Training Parameters:

CNN Training for Driver Behavior:
- Optimizer: Adam.
- Learning rate: 0.001.
- Batch size: 32.
- Epochs: 50.
YOLO Training for Object Detection:
- Optimizer: Stochastic Gradient Descent (SGD).
- Learning rate: 0.01 with decay.
- Batch size: 16.
- Epochs: 100.

The integrated ADAS framework in this study was developed and tested using several open-source libraries. The following software tools were used along with their respective versions and purposes:

TensorFlow 2.10 was used for building and training the CNN-based driver distraction detection model. Documentation: https://www.tensorflow.org.

PyTorch 2.5.1 was employed for implementing and fine-tuning the YOLO-based object detection network. Its dynamic computation graph and GPU acceleration support made it well-suited for this real-time vision task. Documentation: https://pytorch.org.

OpenCV 4.7.0 was used for image preprocessing, augmentation, and annotation. Augmentation techniques such as brightness jittering, Gaussian noise, random cropping, and affine transforms were implemented using this library. Documentation: https://opencv.org.

NVIDIA TensorRT 8.4 was used to optimize trained models for deployment on embedded platforms such as NVIDIA Jetson, enabling real-time inference through model quantization and graph acceleration. Documentation: https://developer.nvidia.com/tensorrt.

All experiments were performed in a Python 3.9 environment managed through Anaconda Navigator on Ubuntu 20.04 LTS.

Ground truth labeling strategy

To ensure consistency and fair evaluation, the ground truth labeling process for driver distraction detection, road object recognition, and risk classification was constructed using a combination of public benchmark datasets and rule-based synthetic labeling logic. The labeling procedures for each module are described below:

a)
Driver Distraction Labels

The State Farm Distracted Driver Dataset was used to derive ground truth labels for driver behavior. This dataset contains frame-level annotations for 10 common driver states including Safe Driving, Texting with Right Hand, Talking on the Phone, and Reaching Behind, which were used to train the CNN model and validate its classification performance¹.

b)
Road Object Detection Labels

Ground truth annotations for road object detection were obtained from the MS COCO and KITTI datasets. These datasets provide labeled bounding boxes and object categories such as vehicles, pedestrians, cyclists, and traffic signs, which were used to train and evaluate the YOLO-based detection model^2,3. These references align with standard practices in real-time object recognition for Advanced Driver Assistance Systems (ADAS).

c)
Risk Level Classification

As no public dataset directly provides integrated risk level labels combining distraction and environmental hazard, we introduced a synthetic risk computation model:

$${\text{R}}\, = \,\alpha {\text{D}}\, + \,\beta {\text{H}}$$

Where:

D is the CNN-based distraction score (range [0, 1])
H is the YOLO-detected object risk value, computed from object proximity and class type
α = 0.6, β = 0.4 are empirically defined weights that prioritize behavioral distraction over static hazards.

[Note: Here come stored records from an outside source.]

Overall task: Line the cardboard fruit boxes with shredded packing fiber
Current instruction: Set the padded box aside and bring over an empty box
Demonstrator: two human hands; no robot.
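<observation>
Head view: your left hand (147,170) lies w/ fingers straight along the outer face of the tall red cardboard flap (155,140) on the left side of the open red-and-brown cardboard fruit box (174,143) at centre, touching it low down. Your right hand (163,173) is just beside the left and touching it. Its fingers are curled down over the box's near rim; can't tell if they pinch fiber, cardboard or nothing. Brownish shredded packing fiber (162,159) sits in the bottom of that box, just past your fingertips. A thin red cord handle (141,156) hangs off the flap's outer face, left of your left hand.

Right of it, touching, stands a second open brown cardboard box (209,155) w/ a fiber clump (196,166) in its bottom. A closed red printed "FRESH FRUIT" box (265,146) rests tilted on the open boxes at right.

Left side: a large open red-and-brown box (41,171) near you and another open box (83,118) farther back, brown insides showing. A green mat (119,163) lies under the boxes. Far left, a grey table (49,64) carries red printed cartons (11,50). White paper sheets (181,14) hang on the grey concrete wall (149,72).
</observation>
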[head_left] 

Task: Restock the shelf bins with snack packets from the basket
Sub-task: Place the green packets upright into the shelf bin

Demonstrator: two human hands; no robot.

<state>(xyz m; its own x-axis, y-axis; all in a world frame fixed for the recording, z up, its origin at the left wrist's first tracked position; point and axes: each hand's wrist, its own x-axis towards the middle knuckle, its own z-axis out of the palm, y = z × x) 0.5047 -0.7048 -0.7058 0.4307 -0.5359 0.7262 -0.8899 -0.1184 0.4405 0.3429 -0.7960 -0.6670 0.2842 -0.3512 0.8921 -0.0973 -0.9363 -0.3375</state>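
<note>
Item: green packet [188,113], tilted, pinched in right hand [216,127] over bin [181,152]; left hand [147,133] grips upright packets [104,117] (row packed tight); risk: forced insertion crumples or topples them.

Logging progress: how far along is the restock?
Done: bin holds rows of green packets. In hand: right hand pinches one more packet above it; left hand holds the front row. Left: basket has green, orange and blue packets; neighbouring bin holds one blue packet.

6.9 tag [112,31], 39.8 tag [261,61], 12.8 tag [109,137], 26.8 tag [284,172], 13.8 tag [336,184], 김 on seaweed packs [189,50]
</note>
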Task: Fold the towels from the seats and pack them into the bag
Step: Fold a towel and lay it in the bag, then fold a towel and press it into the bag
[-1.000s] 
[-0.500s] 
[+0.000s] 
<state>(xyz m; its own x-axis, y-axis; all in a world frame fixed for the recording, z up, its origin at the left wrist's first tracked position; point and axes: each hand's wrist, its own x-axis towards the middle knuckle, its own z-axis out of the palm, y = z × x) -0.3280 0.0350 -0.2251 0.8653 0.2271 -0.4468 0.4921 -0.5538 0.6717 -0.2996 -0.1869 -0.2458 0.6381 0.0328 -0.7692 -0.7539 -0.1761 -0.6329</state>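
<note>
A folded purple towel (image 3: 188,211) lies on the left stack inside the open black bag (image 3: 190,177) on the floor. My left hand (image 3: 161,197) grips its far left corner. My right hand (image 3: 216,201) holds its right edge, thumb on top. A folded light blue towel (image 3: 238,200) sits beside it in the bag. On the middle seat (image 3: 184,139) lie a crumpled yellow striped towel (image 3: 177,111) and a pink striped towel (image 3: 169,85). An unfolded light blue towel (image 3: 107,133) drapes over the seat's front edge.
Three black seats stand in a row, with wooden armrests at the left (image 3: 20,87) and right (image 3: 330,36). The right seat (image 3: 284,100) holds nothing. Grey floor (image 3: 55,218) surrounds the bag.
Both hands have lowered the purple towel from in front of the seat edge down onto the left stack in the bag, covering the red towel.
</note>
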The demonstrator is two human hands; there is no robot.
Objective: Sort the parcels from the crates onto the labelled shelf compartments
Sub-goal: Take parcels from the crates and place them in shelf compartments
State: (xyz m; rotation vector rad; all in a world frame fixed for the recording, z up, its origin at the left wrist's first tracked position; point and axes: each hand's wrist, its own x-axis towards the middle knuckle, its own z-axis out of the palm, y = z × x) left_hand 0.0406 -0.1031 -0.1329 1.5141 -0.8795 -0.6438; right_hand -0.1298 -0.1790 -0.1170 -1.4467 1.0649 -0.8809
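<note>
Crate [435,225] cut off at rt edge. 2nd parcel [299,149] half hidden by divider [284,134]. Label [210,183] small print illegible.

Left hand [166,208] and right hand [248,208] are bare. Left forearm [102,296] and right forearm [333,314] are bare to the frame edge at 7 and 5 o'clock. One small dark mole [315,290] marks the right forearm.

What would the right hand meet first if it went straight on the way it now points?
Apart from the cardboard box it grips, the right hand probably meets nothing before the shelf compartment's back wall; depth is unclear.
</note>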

Based on this computed risk score R, each driving instance is categorized as:

Safe: R < 0.4
Caution: 0.4 ≤ R < 0.7
Critical: R ≥ 0.7

This risk classification model was heuristically validated during training through consistency checks across multiple risk scenarios and by analyzing model predictions against labeled behavior distributions^7,8. This labeling also forms the basis for computing system-level evaluation metrics such as true positives (TP), false positives (FP), and alert precision.

Although synthetic, this risk modeling framework is crucial for the fusion-based decision-making module and was trained on a combined dataset that mimics real-world driving risks under diverse conditions including fog, low light, and driver inattentiveness^3,7.

Dataset alignment and augmentation consistency

To ensure fair evaluation across all models, both the baseline systems (A and B) and the proposed integrated system were trained and tested using the same combined dataset configuration. Specifically, the State Farm Distracted Driver Dataset¹ was used for driver behavior classification, while the MS COCO² and KITTI³ datasets were used for road object detection. No cross-dataset evaluation was performed to avoid bias in comparative performance.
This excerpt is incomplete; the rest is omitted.